Monday 14 September 2009

Monsieur Virgile #3

Il ouvrit la porte et du seuil lui lança:
« Que fais-tu là à cette heure-ci?
_ Bonjour monsieur Virgule!
_ Si tu savais lire tu saurais que moi c'est Virgile, pas virgule. » À la mine déconfite de la fillette il sut qu'il lui avait parlé sèchement, sur son ton « à casser de la porcelaine » comme disait sa femme. « Excuse-moi, je ne voulais pas être méchant. Que fais-tu là?
_ Ben j'attends que ça ouvre!
_ Certes. (soupir) C'est ta mère qui t'envoie? L'ouvrage ne lui convient pas?
_ Elle dit qu'elle a toujours mal à la tête.
_ Je lui ai bien spécifié que cela prendrait un certain temps, environ aux deux –
_ Oui mais elle a fini le livre et ça va toujours pas mieux!
_ Voilà qui est inhabituel. Entre. » La fillette passa devant lui. Il referma la porte. « Et ne touche à rien!
_ Oui, monsieur Vergile.
_ VIRgile, que diable! On ne t'apprends pas à lire à l'école?
_ Si! Mais maman dit que j'ai la mémoire tellement comme une passoire que je retiendrais même pas les nouilles.
_ Amis de la poésie, bonjour.
_ Hein?
_ Rien. Dis-moi, ta maman m'a bien dit qu'elle n'avait pas le temps de lire?
_ Oui, mais elle a bien aimé votre livre et elle l'a commencé dès en arrivant et elle l'a fini hier au soir. Mais rien. Elle a toujours ses mitaines.
_ MiGRAInes! Mais c'est infernal ça! Bon, il faut que je réfléchisse deux minutes...et si tu pouvais te taire dans ce laps de temps je t'en serai reconnaissant. »
Encore le ton cassant, mais il lui fallait réfléchir. Elle avait aimé l'Écume, mais il n'y avait pas eu de changement...moui...peut-être celui-ci. « Voilà, ça devrait faire l'affaire. Dis à ta maman de ne pas se fier au titre, ça a beau être de la médecine étrangère, elle est tout aussi efficace.
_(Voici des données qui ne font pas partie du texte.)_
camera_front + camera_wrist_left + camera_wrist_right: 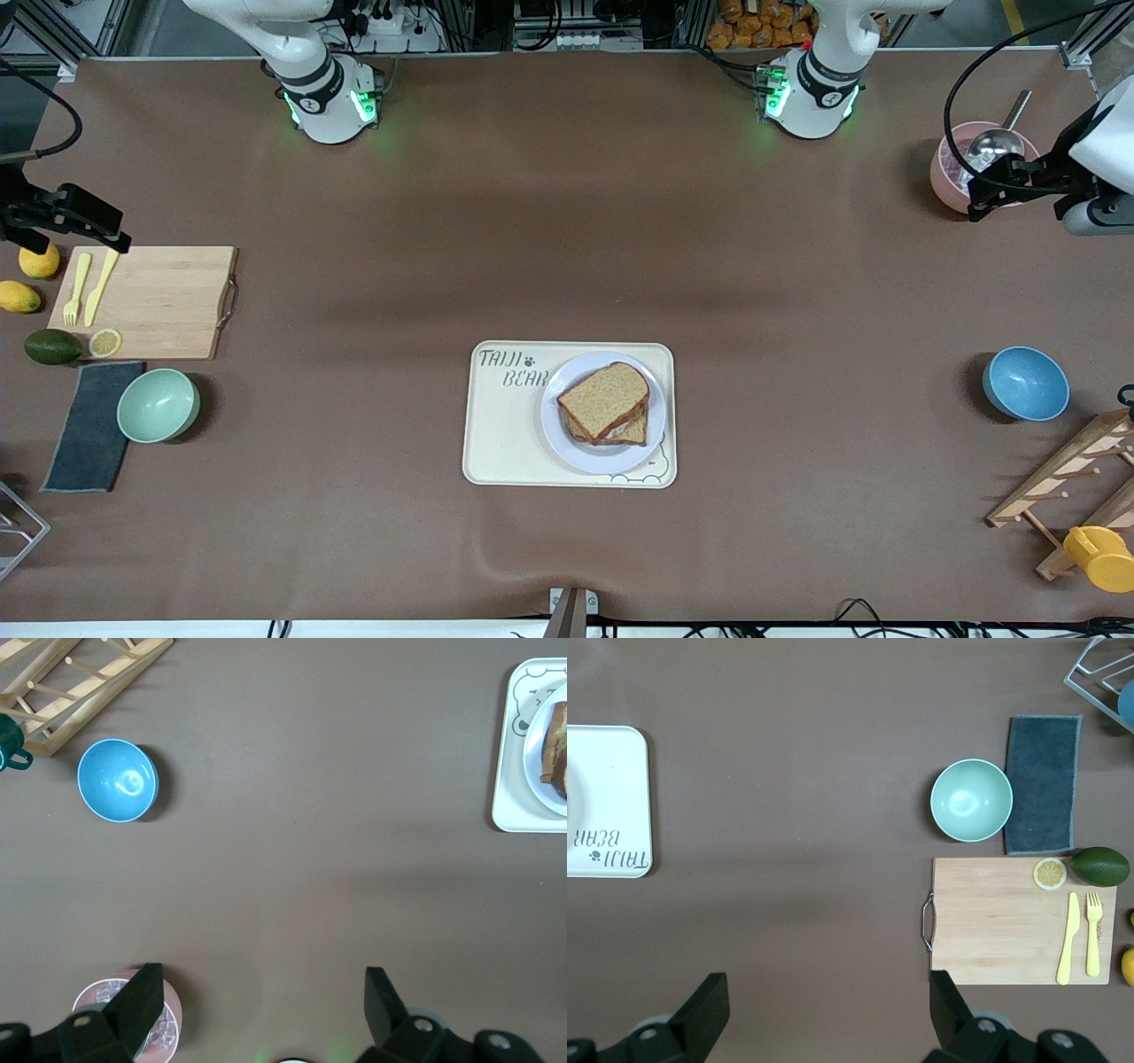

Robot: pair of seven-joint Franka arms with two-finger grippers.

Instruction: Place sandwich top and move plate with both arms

_ Autant que l'autre? Bon. Ferdytruc?
_ FerdyDURke! Bon sang! C'est pas possible d'entendre une chose pareille! Reste là. Je vais te prescrire un livre pour corriger ça.
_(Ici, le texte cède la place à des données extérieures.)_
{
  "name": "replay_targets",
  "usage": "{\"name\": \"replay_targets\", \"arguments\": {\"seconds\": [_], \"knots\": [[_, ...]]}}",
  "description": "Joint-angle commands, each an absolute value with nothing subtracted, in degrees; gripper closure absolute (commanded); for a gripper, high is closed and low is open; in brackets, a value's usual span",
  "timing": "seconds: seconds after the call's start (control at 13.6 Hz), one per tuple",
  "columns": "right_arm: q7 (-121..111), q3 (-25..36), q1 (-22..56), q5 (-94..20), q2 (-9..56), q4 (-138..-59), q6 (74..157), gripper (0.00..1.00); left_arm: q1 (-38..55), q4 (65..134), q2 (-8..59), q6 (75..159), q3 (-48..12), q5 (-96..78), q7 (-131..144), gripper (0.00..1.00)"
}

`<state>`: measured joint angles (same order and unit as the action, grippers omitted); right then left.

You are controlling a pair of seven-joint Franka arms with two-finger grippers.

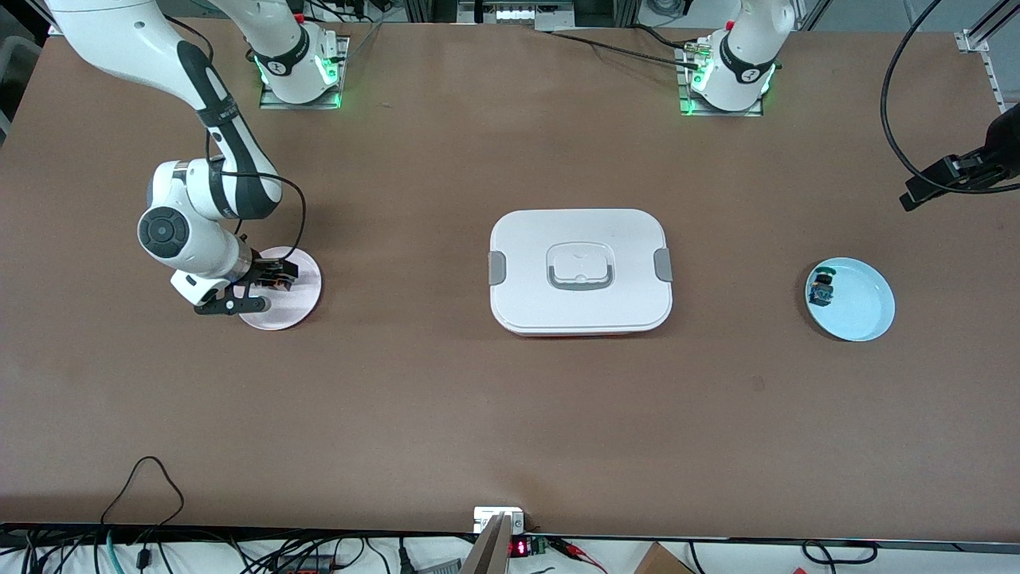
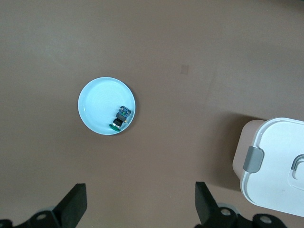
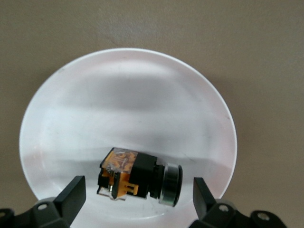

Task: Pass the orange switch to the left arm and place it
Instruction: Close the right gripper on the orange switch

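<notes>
Two switch parts: only one matters here, the orange switch (image 3: 137,178), a small black cylinder with an orange end, lying on its side in the pink plate (image 1: 307,299) at the middle left of the front view.
Switch long axis: in the right wrist view it runs across the gap between the two fingers, orange end toward one finger, dark round cap toward the other.
Switch to tool: it sits between the fingertips of the right gripper (image 1: 263,291), which is low over the plate; no contact is visible.
Right gripper state: fingers spread wide, one on each side of the switch, pinching nothing.
Nearer arm: the right arm, by far; its gripper is right at the plate.
Box: the white box (image 1: 580,271) sits mid-frame in the front view, between the pink plate and the blue plate (image 1: 872,307), well apart from both.
Other part: a green-blue-topped part (image 2: 121,118) lies in the blue plate, at middle right of the front view.
Left gripper: the left gripper (image 2: 140,209) hangs high over the table near the blue plate, fingers spread and empty; this arm waits.
Judgement: the next move looks like a plain closing of the right fingers along the switch's length.
</notes>
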<state>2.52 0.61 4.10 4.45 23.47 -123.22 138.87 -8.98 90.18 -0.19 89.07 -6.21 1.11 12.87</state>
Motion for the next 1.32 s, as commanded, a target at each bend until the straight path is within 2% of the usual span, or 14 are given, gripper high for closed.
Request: {"name": "replay_targets", "arguments": {"seconds": [0.0, 0.51, 0.59, 0.73, 0.95, 1.25], "knots": [[3.2, 0.6, 3.9, 5.4, 23.7, -125.5, 142.6, 0.0, -9.4, 88.8, 0.6, 89.3, -6.6, 0.8, 12.3, 0.0], [3.2, 0.6, 4.0, 6.1, 23.8, -125.7, 142.7, 0.0, -9.3, 88.7, 1.1, 89.5, -6.8, 0.7, 12.3, 0.0], [3.2, 0.6, 4.0, 6.2, 23.8, -125.7, 142.7, 0.02, -9.2, 88.7, 1.1, 89.4, -6.8, 0.7, 12.3, 0.0], [3.2, 0.6, 4.0, 6.3, 23.9, -125.7, 142.7, 0.14, -9.3, 88.7, 1.1, 89.4, -6.8, 0.7, 12.3, 0.0], [3.3, 0.7, 4.0, 6.3, 23.9, -125.7, 142.7, 0.46, -9.3, 88.7, 1.1, 89.5, -6.8, 0.6, 12.3, 0.0], [3.3, 0.7, 3.9, 6.2, 23.6, -125.7, 142.5, 0.68, -9.3, 88.7, 1.1, 89.5, -6.8, 0.6, 12.3, 0.0]]}}
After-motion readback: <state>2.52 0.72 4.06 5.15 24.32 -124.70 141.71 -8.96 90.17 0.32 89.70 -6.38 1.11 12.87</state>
_ Mais maman m'a donné que –
_ Celle-ci est pour moi, cadeau de la maison. Ta maman me remercia quand ça aura fait son effet, ça suffira. Je te les mets dans un sac en papier, comme ça. Quand ils sont finis, et si la boutique est fermée, il faut les déposer dans le sac dans la boîte aux lettres située sur la porte.
_ On peut aussi attendre que vous ouvriez.
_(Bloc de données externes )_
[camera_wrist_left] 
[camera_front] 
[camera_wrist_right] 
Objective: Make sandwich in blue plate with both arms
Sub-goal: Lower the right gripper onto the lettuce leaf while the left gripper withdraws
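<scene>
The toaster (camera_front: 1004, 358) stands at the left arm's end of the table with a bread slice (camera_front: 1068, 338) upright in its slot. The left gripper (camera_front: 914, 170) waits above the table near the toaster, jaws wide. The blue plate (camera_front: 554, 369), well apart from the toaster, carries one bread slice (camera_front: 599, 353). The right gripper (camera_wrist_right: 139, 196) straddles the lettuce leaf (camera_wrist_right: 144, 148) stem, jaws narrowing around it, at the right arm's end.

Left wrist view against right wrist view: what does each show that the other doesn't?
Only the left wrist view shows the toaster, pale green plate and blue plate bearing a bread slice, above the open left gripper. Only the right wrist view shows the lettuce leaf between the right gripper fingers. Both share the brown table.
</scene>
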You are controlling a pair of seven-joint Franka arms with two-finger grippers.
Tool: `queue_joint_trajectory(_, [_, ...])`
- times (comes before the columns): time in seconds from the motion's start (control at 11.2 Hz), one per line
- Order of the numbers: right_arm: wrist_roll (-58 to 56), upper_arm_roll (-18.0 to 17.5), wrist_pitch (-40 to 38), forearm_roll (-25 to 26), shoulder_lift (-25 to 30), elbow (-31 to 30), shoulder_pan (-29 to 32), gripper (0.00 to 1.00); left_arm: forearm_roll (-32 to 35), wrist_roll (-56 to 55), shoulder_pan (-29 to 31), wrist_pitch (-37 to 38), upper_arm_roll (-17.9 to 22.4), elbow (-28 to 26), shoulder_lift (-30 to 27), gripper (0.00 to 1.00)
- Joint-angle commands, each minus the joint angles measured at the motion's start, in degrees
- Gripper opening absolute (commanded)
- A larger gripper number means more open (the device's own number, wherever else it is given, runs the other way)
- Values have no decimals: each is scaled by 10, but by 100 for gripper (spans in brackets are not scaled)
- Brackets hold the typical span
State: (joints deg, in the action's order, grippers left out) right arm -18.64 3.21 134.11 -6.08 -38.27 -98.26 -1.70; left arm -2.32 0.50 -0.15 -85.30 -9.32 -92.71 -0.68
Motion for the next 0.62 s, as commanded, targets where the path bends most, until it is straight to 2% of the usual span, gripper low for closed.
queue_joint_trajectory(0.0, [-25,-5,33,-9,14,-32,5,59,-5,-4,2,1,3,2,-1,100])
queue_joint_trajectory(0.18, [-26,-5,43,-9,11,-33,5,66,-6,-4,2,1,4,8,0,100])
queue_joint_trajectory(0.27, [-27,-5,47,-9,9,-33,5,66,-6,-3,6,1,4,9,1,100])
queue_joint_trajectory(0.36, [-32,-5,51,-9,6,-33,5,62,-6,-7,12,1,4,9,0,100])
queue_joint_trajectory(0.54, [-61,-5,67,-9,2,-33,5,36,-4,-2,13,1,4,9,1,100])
_ Non, car il est toujours possible qu'il y ait une urgence et que j'aie besoin de l'ouvrage au plus vite. Donc dès que le livre est fini, hop, dans la boîte.
_ Parce que vous avez pas deux fois le même livre ici?
_ Bien sûr que non. » À ces mots, il vit dans le regard cyclopéen de la fillette une lueur d'étonnement. Il lui sembla percevoir, au fin fond de cette pupille cerclée de bleu, comme une certaine tristesse. « Je disais donc: voici le livre pour ta maman, et voici le tien.
_ La Gloire de mon père. Mouais.
_ Tu vois! Ça fonctionne déjà! Pourquoi tu fais la moue?
_ Parce que mon père on sait pas où il est. Il est parti un jour et il est pas revenu.
_ Ça arrive. Tu sais, des fois, c'est mieux comme ça. Au fait, tu ne devrais pas être à l'école?
_ J'ai pas cours le mercredi.
_ De mon temps on vous trouvait toujours quelque chose à faire à l'école.
_ Ben là ils sont à court d'idées on dirait. » Elle déposa la monnaie sur le comptoir, se fendit d'un « en revoir » et sans attendre de réponse ouvrit la porte et démarra en trombe dans la rue, zigzaguant au milieu des premiers passants.
Pour lui-même il marmonna « AU revoir ». Elle n'avait pas un mauvais fond, cette gamine.